Linas Vepstas linas at austin.ibm.com
Thu Oct 12 01:20:17 EST 2006

On Tue, Oct 10, 2006 at 06:46:08PM -0700, Geoff Levand wrote:
> > Linas Vepstas wrote:
> >> The current driver code performs 512 DMA mappns of a bunch of 
> >> 32-byte structures. This is silly, as they are all in contiguous 
> >> memory. Ths patch changes the code to DMA map the entie area
> >> with just one call.
> Linas, 
> Is the motivation for this change to improve performance by reducing the overhead
> of the mapping calls?  


> If so, there may be some benefit for some systems.  Could
> you please elaborate?

I started writingthe patch thinking it will have some huge effect on
performance, based on a false assumption on how i/o was done on this

*If* this were another pSeries system, then each call to 
pci_map_single() chews up an actual hardware "translation 
control entry" (TCE) that maps pci bus addresses into 
system RAM addresses.

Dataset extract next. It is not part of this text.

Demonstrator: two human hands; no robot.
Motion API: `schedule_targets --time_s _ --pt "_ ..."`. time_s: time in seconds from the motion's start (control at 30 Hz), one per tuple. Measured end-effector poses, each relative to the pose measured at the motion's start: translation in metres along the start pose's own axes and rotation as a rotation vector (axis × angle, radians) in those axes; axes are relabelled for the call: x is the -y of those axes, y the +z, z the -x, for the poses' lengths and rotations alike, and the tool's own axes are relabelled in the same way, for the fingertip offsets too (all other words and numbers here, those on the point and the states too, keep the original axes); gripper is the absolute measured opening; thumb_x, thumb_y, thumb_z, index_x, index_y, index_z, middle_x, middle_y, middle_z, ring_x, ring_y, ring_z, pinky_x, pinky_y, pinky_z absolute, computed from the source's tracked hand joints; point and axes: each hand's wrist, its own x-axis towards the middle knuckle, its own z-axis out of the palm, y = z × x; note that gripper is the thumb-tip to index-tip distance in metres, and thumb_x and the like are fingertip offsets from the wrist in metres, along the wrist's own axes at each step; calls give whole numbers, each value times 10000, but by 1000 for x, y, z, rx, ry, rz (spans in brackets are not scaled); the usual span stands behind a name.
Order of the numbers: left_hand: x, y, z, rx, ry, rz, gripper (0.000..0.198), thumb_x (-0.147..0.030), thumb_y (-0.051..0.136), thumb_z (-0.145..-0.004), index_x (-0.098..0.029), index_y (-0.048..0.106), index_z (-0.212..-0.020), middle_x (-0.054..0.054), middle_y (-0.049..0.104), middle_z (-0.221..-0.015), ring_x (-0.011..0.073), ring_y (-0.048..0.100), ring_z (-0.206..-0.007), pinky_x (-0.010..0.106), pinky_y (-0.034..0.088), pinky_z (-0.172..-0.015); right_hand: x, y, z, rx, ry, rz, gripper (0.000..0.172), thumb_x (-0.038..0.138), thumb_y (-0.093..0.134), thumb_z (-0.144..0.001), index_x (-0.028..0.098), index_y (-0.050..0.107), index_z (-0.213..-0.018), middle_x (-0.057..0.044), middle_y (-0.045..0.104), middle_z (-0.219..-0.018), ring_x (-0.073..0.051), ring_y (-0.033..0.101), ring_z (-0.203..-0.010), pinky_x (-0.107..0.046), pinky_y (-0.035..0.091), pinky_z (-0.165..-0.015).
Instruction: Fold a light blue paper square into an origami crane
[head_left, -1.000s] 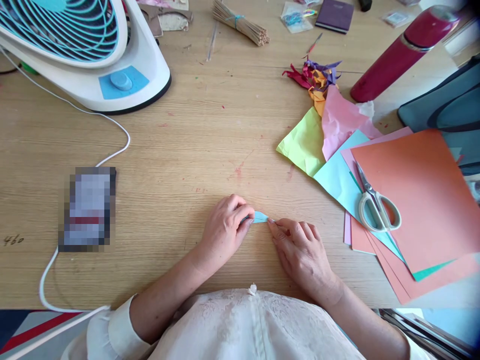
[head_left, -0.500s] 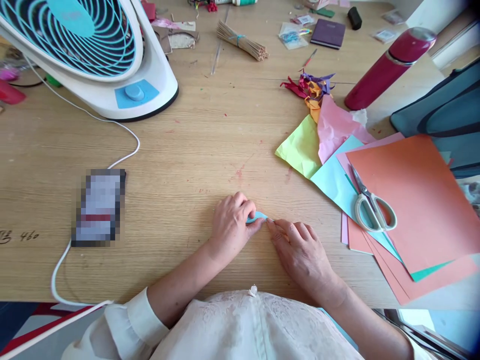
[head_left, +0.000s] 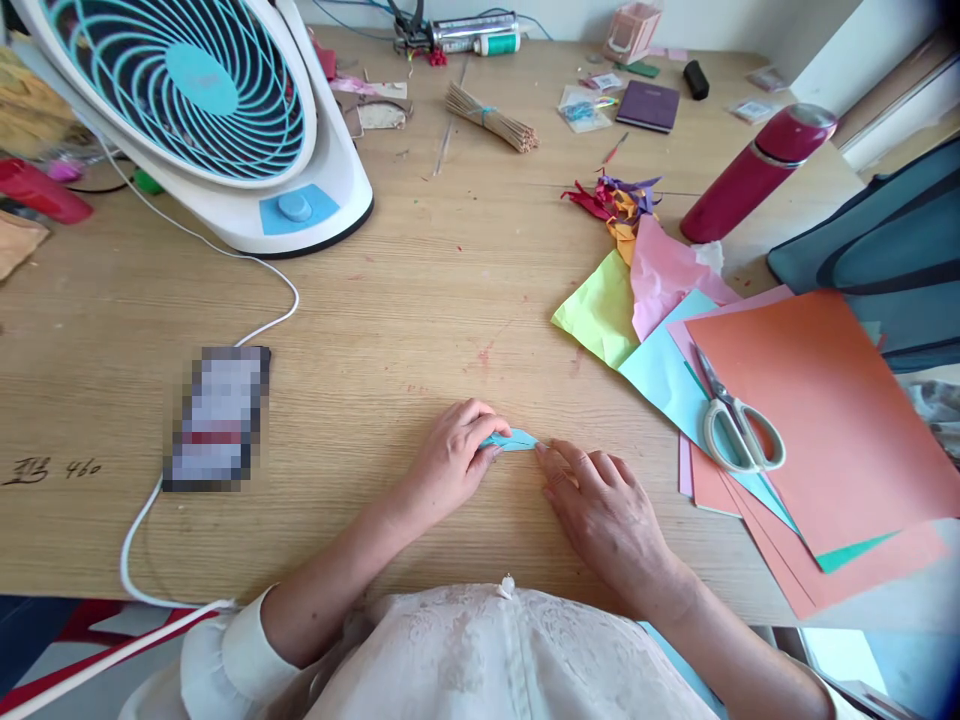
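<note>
A small folded piece of light blue paper (head_left: 517,439) lies between my two hands near the table's front edge. My left hand (head_left: 459,452) pinches its left end between thumb and fingers. At the right tip of the paper, my right hand (head_left: 596,497) presses with its thumb and forefinger closed on it. The other fingers of my right hand are bent over the tabletop.
On the right, white-handled scissors (head_left: 742,430) rest on stacked coloured sheets (head_left: 840,400), beside crumpled green paper (head_left: 600,310) and a red flask (head_left: 757,175). A phone (head_left: 217,418) with a white cable and a fan (head_left: 315,210) stand left. Bundled sticks (head_left: 491,118) lie behind.
My left hand has shifted left along the blue paper, and more of the paper shows between the hands. My right hand stays at its right tip. The view has tilted up slightly.
</note>
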Motion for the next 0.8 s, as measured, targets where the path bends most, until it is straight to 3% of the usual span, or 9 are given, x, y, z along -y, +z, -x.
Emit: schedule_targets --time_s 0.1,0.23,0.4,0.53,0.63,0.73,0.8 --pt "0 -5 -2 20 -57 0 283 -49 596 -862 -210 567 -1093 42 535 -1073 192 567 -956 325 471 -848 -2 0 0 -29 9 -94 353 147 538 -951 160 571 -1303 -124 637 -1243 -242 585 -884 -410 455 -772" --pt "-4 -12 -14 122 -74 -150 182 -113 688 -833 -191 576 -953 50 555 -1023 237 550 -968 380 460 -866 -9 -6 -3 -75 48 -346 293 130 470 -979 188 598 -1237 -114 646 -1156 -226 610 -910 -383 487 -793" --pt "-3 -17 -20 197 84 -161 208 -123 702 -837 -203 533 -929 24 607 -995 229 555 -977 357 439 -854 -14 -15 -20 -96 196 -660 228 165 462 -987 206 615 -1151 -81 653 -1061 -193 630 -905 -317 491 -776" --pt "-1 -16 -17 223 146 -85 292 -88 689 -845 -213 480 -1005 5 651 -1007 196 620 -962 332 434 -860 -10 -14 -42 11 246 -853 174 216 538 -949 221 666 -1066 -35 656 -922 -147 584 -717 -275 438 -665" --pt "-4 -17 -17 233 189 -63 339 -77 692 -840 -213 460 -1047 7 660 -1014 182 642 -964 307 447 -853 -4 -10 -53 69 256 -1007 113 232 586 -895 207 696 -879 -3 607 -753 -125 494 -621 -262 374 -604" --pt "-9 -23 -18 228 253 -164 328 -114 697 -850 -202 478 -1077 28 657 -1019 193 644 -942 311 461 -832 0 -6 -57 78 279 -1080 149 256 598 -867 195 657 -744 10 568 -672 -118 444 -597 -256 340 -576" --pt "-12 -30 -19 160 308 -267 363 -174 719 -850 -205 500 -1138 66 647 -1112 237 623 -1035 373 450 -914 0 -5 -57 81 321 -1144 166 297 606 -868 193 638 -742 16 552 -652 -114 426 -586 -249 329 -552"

These are somewhat limited resources,
and so one shouldn't squander them.  Furthermore, I thouhght
TCE's have TLB's associated with them (similar to how virtual
memory page tables are backed by hardware page TLB's), of which 
there are even less of. I was thinking that TLB thrashing would 
have a big hit on performance. 

Turns out that there was no difference to performance at all, 
and a quick look at "cell_map_single()" in arch/powerpc/platforms/cell
made it clear why: there's no fancy i/o address mapping.

Thus, the patch has only mrginal benefit; I submit it only in the 
name of "its the right thing to do anyway".